What the exercise asks: Each line below must be reproduced exactly, though the pictures are to be dropped.

------ Supplied material

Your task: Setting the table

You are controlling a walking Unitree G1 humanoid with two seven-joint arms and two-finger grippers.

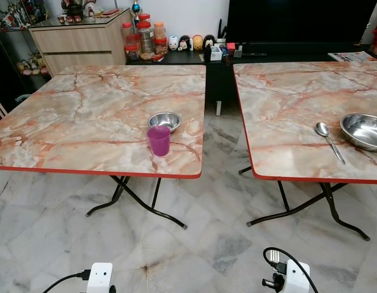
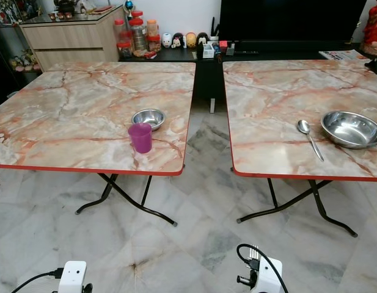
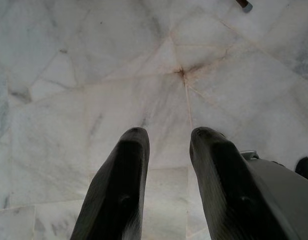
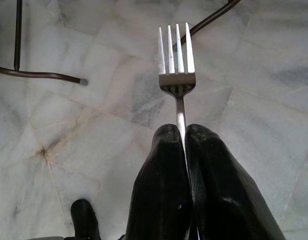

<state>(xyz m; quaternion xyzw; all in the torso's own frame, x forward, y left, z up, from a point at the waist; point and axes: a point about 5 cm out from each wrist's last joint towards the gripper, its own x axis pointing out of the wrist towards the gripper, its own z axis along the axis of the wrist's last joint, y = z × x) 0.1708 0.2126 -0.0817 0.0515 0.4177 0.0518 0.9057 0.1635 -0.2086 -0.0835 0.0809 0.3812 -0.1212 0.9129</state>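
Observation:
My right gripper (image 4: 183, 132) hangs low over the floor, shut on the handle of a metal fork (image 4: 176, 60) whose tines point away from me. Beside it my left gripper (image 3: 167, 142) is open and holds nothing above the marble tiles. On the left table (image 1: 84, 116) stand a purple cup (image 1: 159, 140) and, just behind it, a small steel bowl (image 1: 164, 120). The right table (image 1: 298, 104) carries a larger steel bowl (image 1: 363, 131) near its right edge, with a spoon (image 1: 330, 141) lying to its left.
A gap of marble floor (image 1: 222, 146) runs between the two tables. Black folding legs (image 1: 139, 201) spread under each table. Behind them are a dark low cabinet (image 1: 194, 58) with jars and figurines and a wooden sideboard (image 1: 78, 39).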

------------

Answer below:
Your task: Setting the table

You are controlling a walking Unitree G1 humanoid with two seven-joint arms and two-finger grippers.


<state>(xyz m; quaternion xyzw; all in the torso's own frame, x forward, y left, z up, from a point at the waist; point and axes: a point about 5 cm out from each wrist's last joint towards the gripper, its own x axis pointing out of the wrist towards the gripper, its own z axis along the axis of the wrist's last joint, y = z × x) 0.1708 0.2126 -0.0817 0.0515 0.4177 0.0518 0.9057 0.1635 -0.2086 -0.0835 0.0809 0.3812 -0.1212 0.9129</state>
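Observation:
My right gripper (image 4: 183, 132) hangs low over the floor, shut on the handle of a metal fork (image 4: 176, 60) whose tines point away from me. Beside it my left gripper (image 3: 167, 142) is open and holds nothing above the marble tiles. On the left table (image 1: 84, 116) stand a purple cup (image 1: 159, 140) and, just behind it, a small steel bowl (image 1: 164, 120). The right table (image 1: 298, 104) carries a larger steel bowl (image 1: 363, 131) near its right edge, with a spoon (image 1: 330, 141) lying to its left.
A gap of marble floor (image 1: 222, 146) runs between the two tables. Black folding legs (image 1: 139, 201) spread under each table. Behind them are a dark low cabinet (image 1: 194, 58) with jars and figurines and a wooden sideboard (image 1: 78, 39).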

The output for this exercise is complete.